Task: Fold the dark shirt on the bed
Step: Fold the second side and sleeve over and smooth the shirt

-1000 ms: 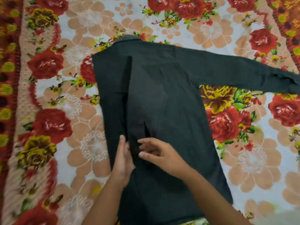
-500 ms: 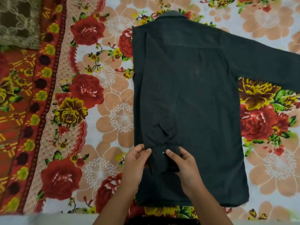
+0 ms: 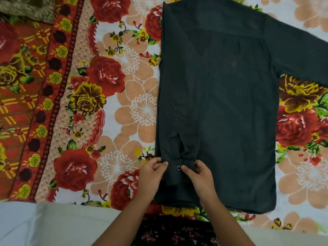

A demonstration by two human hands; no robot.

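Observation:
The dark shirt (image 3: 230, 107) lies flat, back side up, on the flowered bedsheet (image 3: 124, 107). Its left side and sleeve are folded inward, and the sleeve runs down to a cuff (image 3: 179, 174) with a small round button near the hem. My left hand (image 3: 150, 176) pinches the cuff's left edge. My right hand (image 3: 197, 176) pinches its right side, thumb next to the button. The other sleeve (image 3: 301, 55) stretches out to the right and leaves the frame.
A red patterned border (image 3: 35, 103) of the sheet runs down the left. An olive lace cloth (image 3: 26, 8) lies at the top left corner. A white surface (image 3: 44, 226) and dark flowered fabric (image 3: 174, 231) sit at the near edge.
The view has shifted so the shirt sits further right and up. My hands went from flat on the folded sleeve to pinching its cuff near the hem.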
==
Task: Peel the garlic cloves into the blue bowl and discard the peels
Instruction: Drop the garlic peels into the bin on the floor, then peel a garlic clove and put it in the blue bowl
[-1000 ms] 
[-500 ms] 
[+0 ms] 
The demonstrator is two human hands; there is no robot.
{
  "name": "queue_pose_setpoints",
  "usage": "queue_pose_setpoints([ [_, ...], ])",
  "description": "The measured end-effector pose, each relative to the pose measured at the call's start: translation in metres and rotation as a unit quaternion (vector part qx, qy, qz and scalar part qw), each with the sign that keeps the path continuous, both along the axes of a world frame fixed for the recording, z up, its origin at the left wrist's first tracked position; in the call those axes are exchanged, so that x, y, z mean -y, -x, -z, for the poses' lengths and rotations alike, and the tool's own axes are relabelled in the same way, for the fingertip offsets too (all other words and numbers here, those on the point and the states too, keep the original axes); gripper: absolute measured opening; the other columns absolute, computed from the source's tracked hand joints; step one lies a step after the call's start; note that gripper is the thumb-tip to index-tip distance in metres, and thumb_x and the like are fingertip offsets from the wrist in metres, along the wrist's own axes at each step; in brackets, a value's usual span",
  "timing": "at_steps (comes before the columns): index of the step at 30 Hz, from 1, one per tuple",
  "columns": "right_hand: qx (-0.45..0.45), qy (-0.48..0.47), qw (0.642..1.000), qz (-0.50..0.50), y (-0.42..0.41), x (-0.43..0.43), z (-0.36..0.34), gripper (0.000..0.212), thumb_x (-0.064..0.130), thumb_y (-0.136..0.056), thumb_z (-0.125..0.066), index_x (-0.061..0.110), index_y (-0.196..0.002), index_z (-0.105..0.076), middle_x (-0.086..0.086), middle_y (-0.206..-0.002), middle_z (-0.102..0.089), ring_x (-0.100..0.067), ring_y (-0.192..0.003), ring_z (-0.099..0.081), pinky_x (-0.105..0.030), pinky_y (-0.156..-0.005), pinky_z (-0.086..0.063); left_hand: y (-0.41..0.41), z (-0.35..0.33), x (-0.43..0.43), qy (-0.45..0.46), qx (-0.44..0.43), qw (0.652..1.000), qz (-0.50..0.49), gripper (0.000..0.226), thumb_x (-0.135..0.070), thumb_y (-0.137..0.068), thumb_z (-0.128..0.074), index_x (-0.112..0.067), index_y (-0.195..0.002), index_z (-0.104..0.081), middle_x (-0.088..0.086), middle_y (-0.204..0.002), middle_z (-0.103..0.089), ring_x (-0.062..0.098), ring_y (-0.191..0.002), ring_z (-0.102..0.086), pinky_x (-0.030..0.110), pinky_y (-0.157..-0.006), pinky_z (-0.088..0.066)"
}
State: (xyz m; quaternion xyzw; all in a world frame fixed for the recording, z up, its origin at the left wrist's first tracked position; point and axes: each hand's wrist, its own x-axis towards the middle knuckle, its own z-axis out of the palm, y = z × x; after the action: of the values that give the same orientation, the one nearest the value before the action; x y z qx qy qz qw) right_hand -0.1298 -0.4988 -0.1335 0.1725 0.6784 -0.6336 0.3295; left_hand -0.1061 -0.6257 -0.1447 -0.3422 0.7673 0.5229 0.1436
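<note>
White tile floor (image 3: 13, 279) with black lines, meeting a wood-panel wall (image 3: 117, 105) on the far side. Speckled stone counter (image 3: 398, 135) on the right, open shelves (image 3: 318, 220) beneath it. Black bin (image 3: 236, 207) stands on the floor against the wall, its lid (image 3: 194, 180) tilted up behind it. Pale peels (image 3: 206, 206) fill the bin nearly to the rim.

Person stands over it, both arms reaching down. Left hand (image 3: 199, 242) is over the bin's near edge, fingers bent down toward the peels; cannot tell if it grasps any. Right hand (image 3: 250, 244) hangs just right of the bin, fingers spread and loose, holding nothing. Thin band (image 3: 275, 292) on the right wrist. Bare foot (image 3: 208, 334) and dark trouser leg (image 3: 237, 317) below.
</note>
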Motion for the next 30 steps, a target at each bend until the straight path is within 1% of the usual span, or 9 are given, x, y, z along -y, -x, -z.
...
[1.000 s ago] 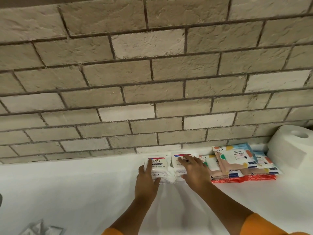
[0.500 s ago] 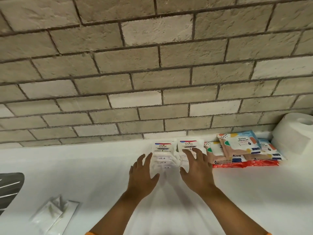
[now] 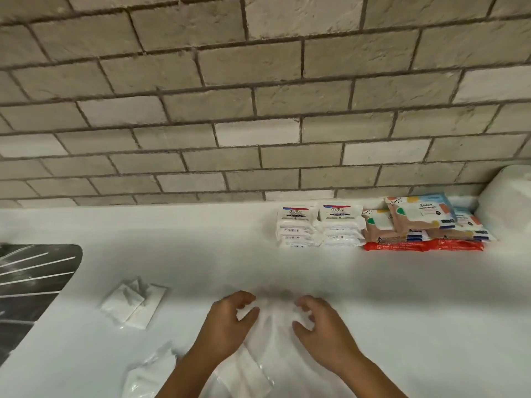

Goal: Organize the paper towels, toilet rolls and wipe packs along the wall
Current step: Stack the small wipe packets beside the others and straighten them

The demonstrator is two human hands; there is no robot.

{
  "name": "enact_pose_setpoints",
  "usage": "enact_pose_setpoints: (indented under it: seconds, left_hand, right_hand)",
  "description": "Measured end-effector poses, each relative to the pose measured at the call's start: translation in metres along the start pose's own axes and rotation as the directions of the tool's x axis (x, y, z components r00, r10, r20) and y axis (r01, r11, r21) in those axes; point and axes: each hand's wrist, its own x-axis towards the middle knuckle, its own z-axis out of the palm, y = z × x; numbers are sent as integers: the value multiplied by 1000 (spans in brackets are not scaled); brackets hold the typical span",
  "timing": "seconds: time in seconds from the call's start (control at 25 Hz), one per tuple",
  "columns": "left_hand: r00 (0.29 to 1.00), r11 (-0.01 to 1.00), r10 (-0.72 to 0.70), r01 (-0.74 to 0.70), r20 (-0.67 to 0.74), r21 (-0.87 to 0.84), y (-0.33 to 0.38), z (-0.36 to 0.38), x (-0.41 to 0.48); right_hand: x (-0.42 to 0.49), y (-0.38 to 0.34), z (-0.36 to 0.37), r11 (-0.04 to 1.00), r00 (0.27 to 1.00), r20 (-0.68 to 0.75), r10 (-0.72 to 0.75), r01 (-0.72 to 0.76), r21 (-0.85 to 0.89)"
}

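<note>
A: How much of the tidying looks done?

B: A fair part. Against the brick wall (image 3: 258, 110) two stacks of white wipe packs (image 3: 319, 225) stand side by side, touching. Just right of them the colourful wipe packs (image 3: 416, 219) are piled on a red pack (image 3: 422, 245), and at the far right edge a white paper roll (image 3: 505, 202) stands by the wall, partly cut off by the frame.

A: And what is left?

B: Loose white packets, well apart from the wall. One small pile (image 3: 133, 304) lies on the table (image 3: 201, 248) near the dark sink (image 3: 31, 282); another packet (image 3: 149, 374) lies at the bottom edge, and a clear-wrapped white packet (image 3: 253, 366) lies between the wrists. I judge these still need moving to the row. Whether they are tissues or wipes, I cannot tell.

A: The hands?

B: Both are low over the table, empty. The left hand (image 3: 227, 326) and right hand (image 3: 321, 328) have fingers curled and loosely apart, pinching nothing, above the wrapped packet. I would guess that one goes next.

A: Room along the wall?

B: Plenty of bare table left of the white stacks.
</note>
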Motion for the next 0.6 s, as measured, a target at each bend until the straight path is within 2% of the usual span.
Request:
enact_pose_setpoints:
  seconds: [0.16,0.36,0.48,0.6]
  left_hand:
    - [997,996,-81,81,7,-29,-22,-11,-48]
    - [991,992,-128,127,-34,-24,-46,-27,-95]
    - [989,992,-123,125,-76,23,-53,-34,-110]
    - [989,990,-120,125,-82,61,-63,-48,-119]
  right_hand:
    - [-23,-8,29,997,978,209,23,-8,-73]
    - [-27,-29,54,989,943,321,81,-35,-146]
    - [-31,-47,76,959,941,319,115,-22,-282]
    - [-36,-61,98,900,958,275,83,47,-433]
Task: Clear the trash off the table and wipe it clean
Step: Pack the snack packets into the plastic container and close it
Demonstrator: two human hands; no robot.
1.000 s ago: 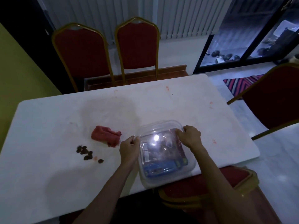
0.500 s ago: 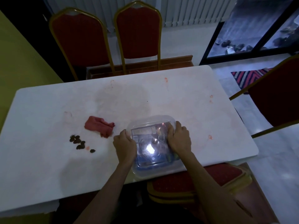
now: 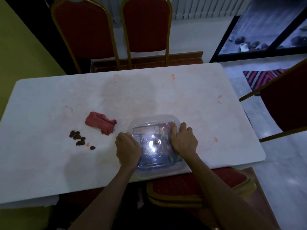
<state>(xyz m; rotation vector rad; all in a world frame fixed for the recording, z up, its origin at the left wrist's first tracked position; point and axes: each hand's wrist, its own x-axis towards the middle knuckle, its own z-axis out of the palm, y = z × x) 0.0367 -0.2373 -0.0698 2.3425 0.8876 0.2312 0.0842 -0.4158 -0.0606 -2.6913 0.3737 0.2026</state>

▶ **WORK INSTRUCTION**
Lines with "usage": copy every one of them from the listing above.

▶ **PROBLEM SOLUTION**
  "usage": "queue_pose_setpoints([ [_, ...], ])",
  "usage": "enact_pose_setpoints: (indented under it: seconds, left_hand, right_hand)",

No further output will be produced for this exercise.